El método científico se basa en una cadena de observaciones que dan lugar a teorías que procuran explicar esas observaciones. Esas teorías dan lugar a multitud de ensayos e investigación para ver si se desmienten o confirman o modifican sus postulados. Toda esa investigación posterior va generando resultados que van refinando las teorías o sustituyéndolas por otras que explican mejor los resultados de la investigación. Y esas teorías modificadas o nuevas generan a su vez investigación posterior. A nuevos datos, nuevas conclusiones, y así indefinidamente. En el transcurso de todo ello, algunas cosas dejan ya el rango de «teoría» para pasar a ser «hechos ampliamente constatados».
La Biblia, naturalmente, escrita miles de años atrás, no puede ni pretende participar en todo este cúmulo de investigación científica humana. Tampoco tiene sentido imaginar que a Dios le pareciera oportuno «revelar sobrenaturalmente» la respuesta a aquellas cuestiones que la curiosidad humana acabaría investigando miles de años después y valiéndose de la magnífica inteligencia que el Creador nos regaló.
¿Qué utilidad, para mejor amar a Dios y seguir a nuestro Señor Jesús, podría tener conocer el orden exacto en que aparecieron las diferentes formas de vida en esta tierra? ¿Qué contribuye a nuestra disposición a vivir en santidad y justicia, determinar si es cierto o no que las especies vivas evolucionan a lo largo de millones de años?
La evolución de las especies no viene ni afirmada ni negada en la Biblia, entonces. Imaginar que la Biblia tuviera algo que decir al respecto es un despropósito y un anacronismo. Y desde luego si la Biblia pusiese que la evolución no es verdad, sería una afirmación tan imposible de defender como si pusiese que las cosas se caen hacia arriba o que el agua no es necesaria para mantenernos vivos. Hay cosas que como son ciertas, si la Biblia las negara habría que buscar alguna explicación especial, como por ejemplo que se trataría de una visión alegórica sobre realidades espirituales, que no afirmaciones sobre la realidad del mundo material.
Hoy día, desde que se ha descifrado el genoma humano, cualquier tribunal del mundo daría por buena una prueba de paternidad derivada de un estudio de ADN. Ese mismo estudio de ADN nos puede indicar —no a mí, por supuesto, que no soy especialista, sino a los entendidos— hace cuántos miles de años algún antepasado nuestro fue un neandertal. Pero el ADN también indica otros muchos parentescos que datan de hace millones de años, cuando nuestros antepasados no eran propiamente humanos. Empleando términos bíblicos, diríamos que aquello sucedió mucho antes de que el Señor soplase su Espíritu en algún antepasado y su pareja, para hacerlos propiamente humanos.

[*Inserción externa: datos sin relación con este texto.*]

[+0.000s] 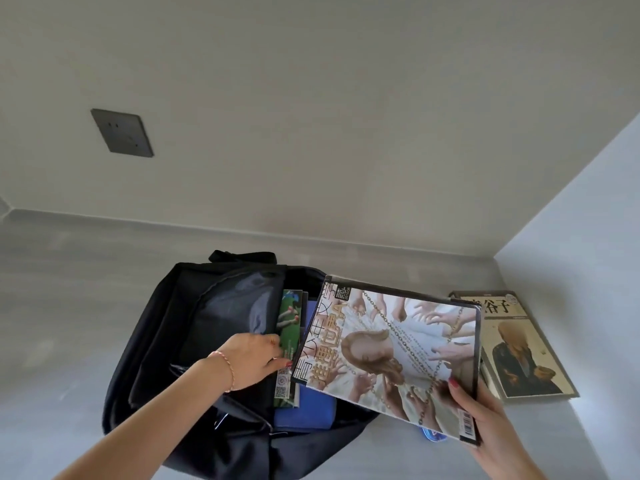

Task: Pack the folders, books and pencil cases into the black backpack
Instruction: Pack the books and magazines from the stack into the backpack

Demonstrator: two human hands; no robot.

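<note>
a pale grey wall [311, 98] fills the upper view and meets a white side panel [588, 220] at the right. a dark socket plate [122, 133] is mounted on the wall. below, a grey surface [69, 289] runs to a low ledge at the wall's foot. the black backpack [166, 341] lies open on this surface, near the middle. inside it stand a green-covered book [289, 327] and a blue item [304, 407]; what kind cannot be told. a magazine in a clear sleeve [398, 355] is held tilted over the backpack's right edge. a tan-covered book [519, 344] lies flat on the surface, just right of the magazine. the right hand [485, 420] pinches the magazine's lower corner, thumb on top. the left hand [252, 358] reaches into the backpack, fingers together against the green-covered book. a thin bracelet [228, 368] circles the left wrist.
</note>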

Es, decíamos, la misma ciencia que se emplea en una prueba de paternidad. Ponerse a alegar que no puede ser verdad, entonces, carece de sentido. Habrá siempre oscurantistas que prefieran aferrarse a «hechos alternativos» frente a los hechos reales que todo el mundo acepta. Pero desde luego no hay nada en la Biblia que obligue a adoptar una posición tan insostenible. Al contrario, quien arrastra la Biblia a su negación de lo que es cierto, no hace más que desprestigiar la Biblia y desprestigiar a los cristianos, que nos vemos obligados a salir a defender que no todos pensamos así.